And this line of thought led to the inevitable- How can I expand on the progress? If 2012 was an adjustment- to taking the baby steps I don’t usually take, then 2013 should be about getting the hell out of the building.

(What About Bob? No? Ok. Just watch.)

For example- In 2012, I bought furniture I previously would have just pinned on Pinterest and thought “I don’t need/ I can’t find/ I shouldn’t be spending my money.” I even took it a step further by dipping my toe into the DIY pool I’ve always admired from afar- I repainted furniture I previously would have either turned my nose up at or suffered through, which lead to my most DIY-ing friend commenting how great my furniture looked this weekend.
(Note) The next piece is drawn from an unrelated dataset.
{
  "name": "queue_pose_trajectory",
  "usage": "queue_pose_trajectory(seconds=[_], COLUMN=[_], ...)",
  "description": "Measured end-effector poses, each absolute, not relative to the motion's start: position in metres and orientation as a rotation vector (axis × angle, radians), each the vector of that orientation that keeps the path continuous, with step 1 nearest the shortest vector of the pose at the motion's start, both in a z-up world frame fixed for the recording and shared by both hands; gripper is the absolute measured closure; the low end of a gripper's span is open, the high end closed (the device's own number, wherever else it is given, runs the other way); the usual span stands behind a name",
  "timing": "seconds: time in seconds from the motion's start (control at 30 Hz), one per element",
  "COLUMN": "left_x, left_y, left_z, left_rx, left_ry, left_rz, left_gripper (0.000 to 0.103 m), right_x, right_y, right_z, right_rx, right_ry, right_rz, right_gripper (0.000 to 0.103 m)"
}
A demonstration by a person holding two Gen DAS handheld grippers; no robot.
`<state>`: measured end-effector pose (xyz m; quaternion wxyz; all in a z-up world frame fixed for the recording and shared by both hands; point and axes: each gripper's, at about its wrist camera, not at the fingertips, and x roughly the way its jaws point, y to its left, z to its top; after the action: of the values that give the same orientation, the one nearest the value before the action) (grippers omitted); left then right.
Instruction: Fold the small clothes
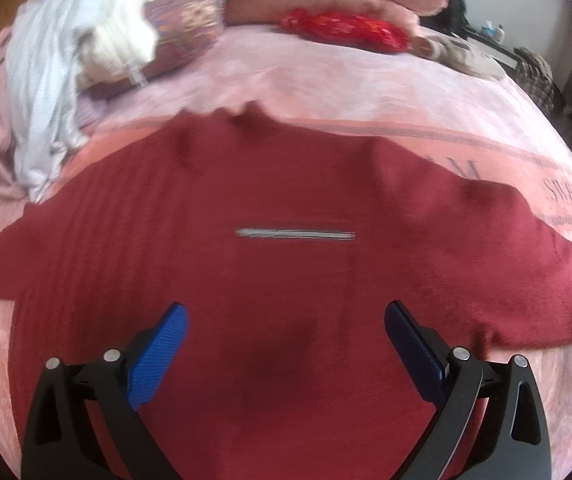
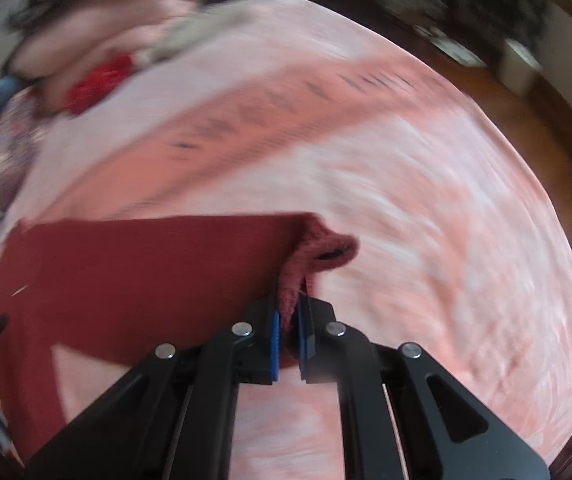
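So there's a dark red knit top (image 1: 278, 248) spread flat on the pink blanket (image 1: 326, 80), filling the middle of the left wrist view. The left gripper (image 1: 286, 320) hovers over it with jaws wide apart, holding nothing. The right gripper (image 2: 290, 320) has its jaws pinched tight on the sleeve cuff (image 2: 322, 252), which bunches up toward 1 o'clock. A laundry pile (image 1: 66, 60) sits at 10 o'clock.

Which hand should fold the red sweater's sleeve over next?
The right. The right gripper is already shut on the sleeve of the sweater, so it can likely carry it over. The left gripper hangs open, holding nothing.
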<state>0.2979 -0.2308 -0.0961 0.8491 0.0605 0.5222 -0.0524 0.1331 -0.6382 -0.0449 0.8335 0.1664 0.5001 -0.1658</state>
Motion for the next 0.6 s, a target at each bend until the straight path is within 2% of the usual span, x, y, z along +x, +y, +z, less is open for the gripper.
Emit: queue_pose_trajectory(seconds=[0.13,0.27,0.5,0.6], left_x=[0.302,0.304,0.311,0.313], left_y=[-0.185,-0.147,-0.088,-0.074], left_z=[-0.088,-0.084,-0.081,-0.082], left_rx=[0.081,0.047,-0.005,-0.019], left_ry=[1.103,1.113,1.123,1.118], left_rz=[-0.09,-0.091,-0.09,-0.081], left_gripper=[0.004,0.004,0.004,0.004], right_x=[0.17,0.212,0.271,0.28], right_y=[-0.542,-0.443,-0.289,-0.251], right_z=[-0.016,-0.011,-0.04,-0.061], right_rx=[0.182,0.11,0.011,-0.017], right_ry=[1.069,1.081,1.166,1.214], right_rz=[-0.163,0.033,0.271,0.312], right_gripper=[0.097,0.098,0.098,0.097])
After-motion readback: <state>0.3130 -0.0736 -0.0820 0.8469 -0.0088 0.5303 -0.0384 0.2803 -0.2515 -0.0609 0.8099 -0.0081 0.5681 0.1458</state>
I was THRILLED.

My antique mall find, that after sanding and spray painting turned into an absolutely perfect (and oh-so-cheap) coffee table.

My antique mall find, that after sanding and spray painting turned into an absolutely perfect (and oh-so-cheap) coffee table.

Yet, when I reflect, I’m surprised by the big leaps, I consistently don’t even consider. What about the larger undertakings? The impulsive stuff? The number of times I say “someday”?

The perfect example comes in the form of The Mouse (Doesn’t everything?).

I have talked about going to Disney for months now. Maybe even years. I talk about it so much that, when assigned a new property in the Florida area at work, my bosses’ first comment was, “It’s Florida. It is not however a trip to Disney. Just so you know.” And at some point, in the last few weeks, I wondered… Why aren’t I just making this happen? I’m not rolling in expendable cash but with some planning, and some saving, I can very easily spend a couple days getting my Disney fix. I don’t need permission, I don’t need to wait for someone to make this happen. I just need to do. (Let’s not spend too much time dissecting why this was a huge revelation, shall we?)

And, being a sucker for themes and quotes and inspirations, I’ve spent the last couple days thinking of 2013 taglines. But inevitably, anything I came up with sounds like it fell right out of a Shit-Girls-Say-Self-Help-Novel. (Is this a thing? Because it absolutely should be.)

Why Not Now? Take Big Steps. Make It Memorable.

I got diabetes just typing those. None-the-less, that is where we are.

Happy 2013 ya’ll. Let’s see what’s in store.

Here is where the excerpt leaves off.